"Jangan sakiti istri ku! " bentak Viki menyembunyikan tubuh Arsi di balik tubuhnya.
"Permisi" lirih Mina beranjak pergi.
"Tunggu!!! oma tunggu!!!! " teriak Arsi.
"Udah dek, gak usah dekat dekat" tahan Viki.
"Gak kak, kita gak boleh selamanya pisah sama oma dan Opa!! " teriak Arsi menyentak tangannya, lalu berlari mengejar Mina.
"Arsi!! Arsi!! " teriak Viki ikut menyusul Arsi.
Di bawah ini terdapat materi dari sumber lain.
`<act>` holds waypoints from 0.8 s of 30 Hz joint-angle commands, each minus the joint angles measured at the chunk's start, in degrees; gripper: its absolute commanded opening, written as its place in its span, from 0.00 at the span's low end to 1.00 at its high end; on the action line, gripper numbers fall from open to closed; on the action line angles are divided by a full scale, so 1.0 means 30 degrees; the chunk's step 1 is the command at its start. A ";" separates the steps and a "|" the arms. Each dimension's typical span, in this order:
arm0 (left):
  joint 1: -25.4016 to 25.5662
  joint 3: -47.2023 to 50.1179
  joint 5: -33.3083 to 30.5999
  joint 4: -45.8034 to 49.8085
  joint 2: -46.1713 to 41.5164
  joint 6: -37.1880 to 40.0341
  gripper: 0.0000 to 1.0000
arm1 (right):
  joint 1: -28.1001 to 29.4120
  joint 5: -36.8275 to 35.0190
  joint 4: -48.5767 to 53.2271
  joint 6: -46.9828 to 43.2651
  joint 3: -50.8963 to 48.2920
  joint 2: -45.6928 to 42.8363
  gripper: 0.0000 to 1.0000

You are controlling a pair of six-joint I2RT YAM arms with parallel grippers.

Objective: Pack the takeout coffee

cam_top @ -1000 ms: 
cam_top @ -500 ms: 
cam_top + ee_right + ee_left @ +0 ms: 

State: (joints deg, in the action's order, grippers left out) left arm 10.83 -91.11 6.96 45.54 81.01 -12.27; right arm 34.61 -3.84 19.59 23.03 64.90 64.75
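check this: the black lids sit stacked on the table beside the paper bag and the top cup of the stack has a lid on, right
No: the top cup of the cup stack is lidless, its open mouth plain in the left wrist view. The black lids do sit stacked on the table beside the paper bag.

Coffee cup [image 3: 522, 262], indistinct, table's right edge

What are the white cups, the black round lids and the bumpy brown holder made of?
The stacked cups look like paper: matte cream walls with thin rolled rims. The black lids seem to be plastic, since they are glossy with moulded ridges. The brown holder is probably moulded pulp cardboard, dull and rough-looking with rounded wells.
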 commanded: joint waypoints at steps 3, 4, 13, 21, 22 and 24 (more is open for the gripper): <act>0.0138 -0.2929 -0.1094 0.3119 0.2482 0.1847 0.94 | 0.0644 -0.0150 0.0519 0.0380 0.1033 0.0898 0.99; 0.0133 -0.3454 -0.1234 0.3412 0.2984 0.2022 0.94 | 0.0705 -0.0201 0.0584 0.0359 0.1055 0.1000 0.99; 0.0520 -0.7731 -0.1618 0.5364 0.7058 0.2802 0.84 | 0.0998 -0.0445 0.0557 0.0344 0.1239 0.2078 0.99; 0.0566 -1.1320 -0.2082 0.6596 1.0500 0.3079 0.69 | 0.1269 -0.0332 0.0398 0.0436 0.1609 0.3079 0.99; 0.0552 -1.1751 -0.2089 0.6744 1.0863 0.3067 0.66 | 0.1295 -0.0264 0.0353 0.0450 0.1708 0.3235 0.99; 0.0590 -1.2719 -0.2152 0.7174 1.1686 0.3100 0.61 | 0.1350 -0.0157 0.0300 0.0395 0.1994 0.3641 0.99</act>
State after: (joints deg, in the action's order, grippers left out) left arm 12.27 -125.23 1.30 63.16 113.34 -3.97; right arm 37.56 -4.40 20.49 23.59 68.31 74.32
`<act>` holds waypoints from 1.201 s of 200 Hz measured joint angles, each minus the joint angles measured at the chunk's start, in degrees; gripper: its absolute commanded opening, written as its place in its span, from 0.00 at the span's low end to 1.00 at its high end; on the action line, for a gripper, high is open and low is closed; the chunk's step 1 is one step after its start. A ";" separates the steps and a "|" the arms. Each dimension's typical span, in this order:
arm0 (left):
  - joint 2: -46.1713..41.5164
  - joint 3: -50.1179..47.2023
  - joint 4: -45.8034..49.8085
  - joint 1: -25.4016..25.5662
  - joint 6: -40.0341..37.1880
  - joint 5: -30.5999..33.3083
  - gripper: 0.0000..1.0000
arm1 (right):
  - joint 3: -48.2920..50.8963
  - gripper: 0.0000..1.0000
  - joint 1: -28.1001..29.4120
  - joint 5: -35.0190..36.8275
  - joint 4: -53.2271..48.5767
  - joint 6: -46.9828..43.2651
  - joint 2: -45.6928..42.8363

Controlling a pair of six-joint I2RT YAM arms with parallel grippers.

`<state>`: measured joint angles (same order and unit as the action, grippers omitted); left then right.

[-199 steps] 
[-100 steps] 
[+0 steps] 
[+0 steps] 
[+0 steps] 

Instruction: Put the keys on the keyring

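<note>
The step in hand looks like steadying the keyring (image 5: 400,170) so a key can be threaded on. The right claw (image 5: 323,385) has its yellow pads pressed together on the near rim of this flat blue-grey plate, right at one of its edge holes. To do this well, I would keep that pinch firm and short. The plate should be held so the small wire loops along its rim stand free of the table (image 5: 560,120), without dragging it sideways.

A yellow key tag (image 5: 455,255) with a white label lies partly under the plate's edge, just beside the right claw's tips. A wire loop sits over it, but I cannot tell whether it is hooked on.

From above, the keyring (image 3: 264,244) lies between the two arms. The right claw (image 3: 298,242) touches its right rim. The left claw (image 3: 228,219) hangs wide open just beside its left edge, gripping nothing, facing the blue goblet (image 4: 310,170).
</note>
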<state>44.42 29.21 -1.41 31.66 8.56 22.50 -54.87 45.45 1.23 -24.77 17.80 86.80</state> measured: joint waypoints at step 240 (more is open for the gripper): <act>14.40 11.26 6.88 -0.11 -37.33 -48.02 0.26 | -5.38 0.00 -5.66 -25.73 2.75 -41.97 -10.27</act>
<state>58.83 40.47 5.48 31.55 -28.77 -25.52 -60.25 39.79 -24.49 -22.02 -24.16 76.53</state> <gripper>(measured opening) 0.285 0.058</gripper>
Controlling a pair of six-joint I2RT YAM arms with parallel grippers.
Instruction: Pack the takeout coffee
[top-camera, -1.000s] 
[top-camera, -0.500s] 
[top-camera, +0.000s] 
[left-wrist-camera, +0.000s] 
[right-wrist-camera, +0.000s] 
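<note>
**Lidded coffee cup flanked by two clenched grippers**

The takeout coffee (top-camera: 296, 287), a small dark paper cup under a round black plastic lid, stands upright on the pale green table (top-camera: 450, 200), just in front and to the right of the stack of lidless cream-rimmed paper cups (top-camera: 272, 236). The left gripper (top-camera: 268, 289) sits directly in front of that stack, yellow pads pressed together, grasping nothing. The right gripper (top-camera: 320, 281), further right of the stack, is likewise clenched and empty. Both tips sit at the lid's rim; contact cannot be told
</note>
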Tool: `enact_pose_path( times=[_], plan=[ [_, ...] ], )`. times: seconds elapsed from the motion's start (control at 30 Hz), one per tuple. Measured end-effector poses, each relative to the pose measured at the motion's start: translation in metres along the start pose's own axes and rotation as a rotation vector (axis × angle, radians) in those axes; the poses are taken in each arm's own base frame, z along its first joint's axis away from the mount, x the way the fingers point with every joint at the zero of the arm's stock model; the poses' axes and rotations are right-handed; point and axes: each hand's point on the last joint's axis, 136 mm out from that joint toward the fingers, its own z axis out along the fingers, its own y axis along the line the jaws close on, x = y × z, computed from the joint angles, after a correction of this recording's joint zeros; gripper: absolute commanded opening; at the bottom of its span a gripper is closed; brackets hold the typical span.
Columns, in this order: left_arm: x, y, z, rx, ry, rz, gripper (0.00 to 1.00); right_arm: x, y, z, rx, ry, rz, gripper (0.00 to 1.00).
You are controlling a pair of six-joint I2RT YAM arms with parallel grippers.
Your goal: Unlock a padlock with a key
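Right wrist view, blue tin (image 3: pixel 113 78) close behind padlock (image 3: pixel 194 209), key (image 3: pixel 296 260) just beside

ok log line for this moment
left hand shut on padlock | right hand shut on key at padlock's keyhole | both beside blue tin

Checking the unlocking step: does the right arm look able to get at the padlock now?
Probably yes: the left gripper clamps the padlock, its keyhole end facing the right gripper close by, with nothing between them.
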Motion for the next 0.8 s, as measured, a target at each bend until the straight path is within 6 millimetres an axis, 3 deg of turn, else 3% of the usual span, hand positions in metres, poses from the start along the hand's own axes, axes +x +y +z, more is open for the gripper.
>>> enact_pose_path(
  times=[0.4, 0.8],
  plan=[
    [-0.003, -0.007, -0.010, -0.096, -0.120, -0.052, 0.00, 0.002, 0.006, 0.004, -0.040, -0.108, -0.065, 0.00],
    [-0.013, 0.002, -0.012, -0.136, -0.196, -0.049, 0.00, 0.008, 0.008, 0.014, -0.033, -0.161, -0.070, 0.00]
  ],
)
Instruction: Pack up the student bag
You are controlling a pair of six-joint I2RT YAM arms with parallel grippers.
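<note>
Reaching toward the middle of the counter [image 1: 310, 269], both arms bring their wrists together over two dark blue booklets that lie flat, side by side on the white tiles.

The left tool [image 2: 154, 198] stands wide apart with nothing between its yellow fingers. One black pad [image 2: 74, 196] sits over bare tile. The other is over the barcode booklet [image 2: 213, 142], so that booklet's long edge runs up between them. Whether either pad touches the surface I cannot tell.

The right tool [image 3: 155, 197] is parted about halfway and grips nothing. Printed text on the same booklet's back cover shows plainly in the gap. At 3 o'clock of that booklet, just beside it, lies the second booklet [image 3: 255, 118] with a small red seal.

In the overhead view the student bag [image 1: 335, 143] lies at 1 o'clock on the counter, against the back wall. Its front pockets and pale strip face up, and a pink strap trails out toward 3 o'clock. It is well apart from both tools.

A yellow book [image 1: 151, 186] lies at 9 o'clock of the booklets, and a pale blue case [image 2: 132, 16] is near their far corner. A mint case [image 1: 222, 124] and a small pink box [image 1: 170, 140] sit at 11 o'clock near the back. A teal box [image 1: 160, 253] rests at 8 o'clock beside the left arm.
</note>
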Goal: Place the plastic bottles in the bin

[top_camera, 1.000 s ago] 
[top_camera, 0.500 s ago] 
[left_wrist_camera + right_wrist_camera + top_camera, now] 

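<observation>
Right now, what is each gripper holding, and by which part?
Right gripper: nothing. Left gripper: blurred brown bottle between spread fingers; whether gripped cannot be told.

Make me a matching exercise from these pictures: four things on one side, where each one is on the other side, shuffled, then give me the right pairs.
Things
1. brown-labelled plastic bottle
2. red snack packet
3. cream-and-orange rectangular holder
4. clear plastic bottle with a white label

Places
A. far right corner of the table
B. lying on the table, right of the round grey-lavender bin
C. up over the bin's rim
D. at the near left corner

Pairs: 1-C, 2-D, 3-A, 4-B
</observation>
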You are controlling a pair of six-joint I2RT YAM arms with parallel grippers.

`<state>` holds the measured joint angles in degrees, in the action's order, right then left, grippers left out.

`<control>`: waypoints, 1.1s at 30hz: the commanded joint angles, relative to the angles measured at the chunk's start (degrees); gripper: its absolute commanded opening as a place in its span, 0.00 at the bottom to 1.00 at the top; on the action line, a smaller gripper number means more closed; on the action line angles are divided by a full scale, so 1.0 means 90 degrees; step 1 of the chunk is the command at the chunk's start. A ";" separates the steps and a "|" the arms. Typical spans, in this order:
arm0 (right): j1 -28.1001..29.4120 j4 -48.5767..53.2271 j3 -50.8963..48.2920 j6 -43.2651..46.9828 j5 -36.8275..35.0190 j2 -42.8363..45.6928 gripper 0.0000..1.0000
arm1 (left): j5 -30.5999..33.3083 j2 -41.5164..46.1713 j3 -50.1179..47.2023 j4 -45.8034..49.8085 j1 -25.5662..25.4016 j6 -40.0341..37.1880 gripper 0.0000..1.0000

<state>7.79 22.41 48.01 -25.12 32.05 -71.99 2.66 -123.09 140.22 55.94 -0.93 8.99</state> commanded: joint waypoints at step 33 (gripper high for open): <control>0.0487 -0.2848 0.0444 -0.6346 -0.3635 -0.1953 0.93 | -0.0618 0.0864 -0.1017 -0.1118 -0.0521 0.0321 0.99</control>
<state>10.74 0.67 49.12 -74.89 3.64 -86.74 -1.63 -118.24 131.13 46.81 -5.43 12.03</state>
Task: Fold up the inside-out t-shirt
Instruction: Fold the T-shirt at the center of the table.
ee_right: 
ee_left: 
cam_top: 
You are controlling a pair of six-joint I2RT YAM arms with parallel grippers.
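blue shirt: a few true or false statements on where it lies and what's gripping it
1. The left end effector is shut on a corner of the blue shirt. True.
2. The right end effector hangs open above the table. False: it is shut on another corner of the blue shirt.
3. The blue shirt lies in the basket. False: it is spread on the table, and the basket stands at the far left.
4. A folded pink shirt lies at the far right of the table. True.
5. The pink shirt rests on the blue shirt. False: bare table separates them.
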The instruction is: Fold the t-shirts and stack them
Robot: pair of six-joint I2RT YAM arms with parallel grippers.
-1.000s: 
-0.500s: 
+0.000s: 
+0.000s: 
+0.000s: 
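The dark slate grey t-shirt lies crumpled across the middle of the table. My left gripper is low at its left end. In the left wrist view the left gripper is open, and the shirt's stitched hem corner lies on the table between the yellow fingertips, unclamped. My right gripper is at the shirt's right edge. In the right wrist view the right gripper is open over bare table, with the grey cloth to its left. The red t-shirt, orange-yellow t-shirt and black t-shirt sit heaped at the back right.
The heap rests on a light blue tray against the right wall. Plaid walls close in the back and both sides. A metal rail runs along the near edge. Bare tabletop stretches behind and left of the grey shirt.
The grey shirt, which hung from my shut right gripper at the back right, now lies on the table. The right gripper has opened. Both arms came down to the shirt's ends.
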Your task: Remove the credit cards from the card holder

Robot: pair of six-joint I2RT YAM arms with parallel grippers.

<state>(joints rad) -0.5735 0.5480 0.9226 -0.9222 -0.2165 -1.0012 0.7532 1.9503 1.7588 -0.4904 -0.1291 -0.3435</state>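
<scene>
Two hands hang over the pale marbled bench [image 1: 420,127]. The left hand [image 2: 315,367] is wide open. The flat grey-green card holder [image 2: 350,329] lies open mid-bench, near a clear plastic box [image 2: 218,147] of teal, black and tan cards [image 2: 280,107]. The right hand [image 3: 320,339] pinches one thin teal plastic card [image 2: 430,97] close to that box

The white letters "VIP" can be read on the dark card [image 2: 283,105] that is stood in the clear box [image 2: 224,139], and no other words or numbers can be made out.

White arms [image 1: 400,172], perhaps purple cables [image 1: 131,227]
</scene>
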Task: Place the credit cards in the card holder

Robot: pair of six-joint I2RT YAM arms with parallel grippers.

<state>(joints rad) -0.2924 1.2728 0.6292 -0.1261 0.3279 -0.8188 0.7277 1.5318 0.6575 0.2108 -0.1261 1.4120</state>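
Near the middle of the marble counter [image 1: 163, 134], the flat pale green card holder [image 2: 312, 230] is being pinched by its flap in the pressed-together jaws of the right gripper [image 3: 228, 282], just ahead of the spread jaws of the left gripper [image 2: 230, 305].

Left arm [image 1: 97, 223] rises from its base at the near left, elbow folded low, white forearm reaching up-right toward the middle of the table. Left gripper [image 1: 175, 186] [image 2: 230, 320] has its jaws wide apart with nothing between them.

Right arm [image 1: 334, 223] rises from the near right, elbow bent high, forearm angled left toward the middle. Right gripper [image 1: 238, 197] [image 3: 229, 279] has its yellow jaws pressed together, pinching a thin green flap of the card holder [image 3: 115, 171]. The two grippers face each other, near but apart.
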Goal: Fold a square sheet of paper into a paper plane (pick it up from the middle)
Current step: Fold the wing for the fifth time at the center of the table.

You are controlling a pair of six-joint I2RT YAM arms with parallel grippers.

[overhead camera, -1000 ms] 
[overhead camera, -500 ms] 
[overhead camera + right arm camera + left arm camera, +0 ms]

Mina berjalan cepat, ia tidak ingin membuat anak dan cucunya semakin membencinya.
"Oma! " tahan Arsi.
Mina menghentikan langkah nya, berbalik menatap gadis muda yang mirip sekali dengan putranya.
"Oma... Oma jangan pergi lagi, papa pasti merindukan oma" lirih Arsi.
"Saya harus pergi" lirih Mina menahan air mata yang hampir jatuh, kehadiran Viki membuat Mina ingin pergi secepatnya.
"Oma... " panggil Viki menghentikan langkah Mina.
"Maaf, tapi kami bisa menerima oma jika oma sudah berubah" lirih Viki, sebenarnya sulit untuk dirinya menerima kembali Mina.
Tak terdengar jawaban dari Mina, terdengar hanya isak tangis dan getaran bahu.
"Oma, ayokk pulang ke rumah kami" pinta Arsi memeluk Mina dari belakang.
"Demi cicit oma" sambung Arsi lagi, tak peduli benar atau tidak di dalam perutnya ada cabang bayi.
Mina berbalik, menghapus pipinya yang di aliri air mata.
"Kamu hamil? " tanya Mina, Arsi mengangguk menyetujui.
Viki tak berbicara lagi, Mereka bergegas pulang ke rumah besar Ricardo. Sejak di dalam mobil Arsi terus saja menempel dengan Mina. Meminta Mina mengusap usap kepalanya dan juga bernyanyi pelan pengantar tidur untuk Arsi.
"Tidur? " tanya Viki ketika mereka tiba di rumah. Dengan hati hati Viki mengangkat tubuh Arsi agar tidak mengganggu tidurnya.
Mina berjalan pelan, mengamati setiap sudut rumah besar yang sejak dulu di lihatnya dari jauh. Mina tak menyangka ia bisa berdiri di depan rumah putranya.
"Mama... " lirih Sakira. Berjalan mendekat pada Mina yang mematung melihat Sakira.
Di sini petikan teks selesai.